◆ WHAT THE TASK ASKS
Write out the whole listing again so that each line matches the original.

◆ THE DATA
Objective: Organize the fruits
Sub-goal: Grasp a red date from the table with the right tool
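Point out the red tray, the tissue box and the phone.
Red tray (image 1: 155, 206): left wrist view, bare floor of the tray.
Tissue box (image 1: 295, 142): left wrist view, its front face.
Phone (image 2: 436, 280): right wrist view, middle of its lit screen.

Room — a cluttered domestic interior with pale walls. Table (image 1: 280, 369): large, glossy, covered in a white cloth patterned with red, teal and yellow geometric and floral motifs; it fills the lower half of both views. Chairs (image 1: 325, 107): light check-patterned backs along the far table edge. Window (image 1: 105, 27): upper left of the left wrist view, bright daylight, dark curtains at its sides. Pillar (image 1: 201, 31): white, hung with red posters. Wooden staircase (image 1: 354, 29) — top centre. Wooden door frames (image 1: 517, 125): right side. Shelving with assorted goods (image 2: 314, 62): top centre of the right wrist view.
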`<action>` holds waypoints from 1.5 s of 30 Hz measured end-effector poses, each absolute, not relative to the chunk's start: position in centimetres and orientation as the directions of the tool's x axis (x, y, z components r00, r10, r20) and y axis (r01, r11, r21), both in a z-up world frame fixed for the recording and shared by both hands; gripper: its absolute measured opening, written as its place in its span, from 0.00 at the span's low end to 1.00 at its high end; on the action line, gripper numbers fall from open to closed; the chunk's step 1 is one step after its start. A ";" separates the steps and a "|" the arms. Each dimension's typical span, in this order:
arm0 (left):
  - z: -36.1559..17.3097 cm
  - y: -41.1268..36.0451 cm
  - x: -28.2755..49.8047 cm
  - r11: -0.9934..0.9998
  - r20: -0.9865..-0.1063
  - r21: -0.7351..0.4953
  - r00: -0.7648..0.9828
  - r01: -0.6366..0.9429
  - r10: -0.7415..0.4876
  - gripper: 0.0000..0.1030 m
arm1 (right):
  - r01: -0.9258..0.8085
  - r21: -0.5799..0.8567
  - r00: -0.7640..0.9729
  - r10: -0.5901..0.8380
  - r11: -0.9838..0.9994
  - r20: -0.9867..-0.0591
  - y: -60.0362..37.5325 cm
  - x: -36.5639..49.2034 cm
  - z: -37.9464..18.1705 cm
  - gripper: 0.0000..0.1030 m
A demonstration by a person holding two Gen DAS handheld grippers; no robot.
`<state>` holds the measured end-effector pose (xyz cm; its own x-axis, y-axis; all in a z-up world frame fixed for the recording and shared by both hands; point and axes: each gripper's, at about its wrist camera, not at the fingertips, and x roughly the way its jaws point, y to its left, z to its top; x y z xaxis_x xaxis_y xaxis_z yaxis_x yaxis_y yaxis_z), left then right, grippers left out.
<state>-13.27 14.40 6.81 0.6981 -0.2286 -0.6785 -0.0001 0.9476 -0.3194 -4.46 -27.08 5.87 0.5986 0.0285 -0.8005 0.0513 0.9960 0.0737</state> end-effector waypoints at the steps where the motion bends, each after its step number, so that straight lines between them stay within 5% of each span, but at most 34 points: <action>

◆ ANSWER FOR THIS EXERCISE
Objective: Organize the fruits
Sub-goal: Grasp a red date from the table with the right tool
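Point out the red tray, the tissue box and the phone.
Red tray (image 1: 155, 206): left wrist view, bare floor of the tray.
Tissue box (image 1: 295, 142): left wrist view, its front face.
Phone (image 2: 436, 280): right wrist view, middle of its lit screen.

Room — a cluttered domestic interior with pale walls. Table (image 1: 280, 369): large, glossy, covered in a white cloth patterned with red, teal and yellow geometric and floral motifs; it fills the lower half of both views. Chairs (image 1: 325, 107): light check-patterned backs along the far table edge. Window (image 1: 105, 27): upper left of the left wrist view, bright daylight, dark curtains at its sides. Pillar (image 1: 201, 31): white, hung with red posters. Wooden staircase (image 1: 354, 29) — top centre. Wooden door frames (image 1: 517, 125): right side. Shelving with assorted goods (image 2: 314, 62): top centre of the right wrist view.
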`<action>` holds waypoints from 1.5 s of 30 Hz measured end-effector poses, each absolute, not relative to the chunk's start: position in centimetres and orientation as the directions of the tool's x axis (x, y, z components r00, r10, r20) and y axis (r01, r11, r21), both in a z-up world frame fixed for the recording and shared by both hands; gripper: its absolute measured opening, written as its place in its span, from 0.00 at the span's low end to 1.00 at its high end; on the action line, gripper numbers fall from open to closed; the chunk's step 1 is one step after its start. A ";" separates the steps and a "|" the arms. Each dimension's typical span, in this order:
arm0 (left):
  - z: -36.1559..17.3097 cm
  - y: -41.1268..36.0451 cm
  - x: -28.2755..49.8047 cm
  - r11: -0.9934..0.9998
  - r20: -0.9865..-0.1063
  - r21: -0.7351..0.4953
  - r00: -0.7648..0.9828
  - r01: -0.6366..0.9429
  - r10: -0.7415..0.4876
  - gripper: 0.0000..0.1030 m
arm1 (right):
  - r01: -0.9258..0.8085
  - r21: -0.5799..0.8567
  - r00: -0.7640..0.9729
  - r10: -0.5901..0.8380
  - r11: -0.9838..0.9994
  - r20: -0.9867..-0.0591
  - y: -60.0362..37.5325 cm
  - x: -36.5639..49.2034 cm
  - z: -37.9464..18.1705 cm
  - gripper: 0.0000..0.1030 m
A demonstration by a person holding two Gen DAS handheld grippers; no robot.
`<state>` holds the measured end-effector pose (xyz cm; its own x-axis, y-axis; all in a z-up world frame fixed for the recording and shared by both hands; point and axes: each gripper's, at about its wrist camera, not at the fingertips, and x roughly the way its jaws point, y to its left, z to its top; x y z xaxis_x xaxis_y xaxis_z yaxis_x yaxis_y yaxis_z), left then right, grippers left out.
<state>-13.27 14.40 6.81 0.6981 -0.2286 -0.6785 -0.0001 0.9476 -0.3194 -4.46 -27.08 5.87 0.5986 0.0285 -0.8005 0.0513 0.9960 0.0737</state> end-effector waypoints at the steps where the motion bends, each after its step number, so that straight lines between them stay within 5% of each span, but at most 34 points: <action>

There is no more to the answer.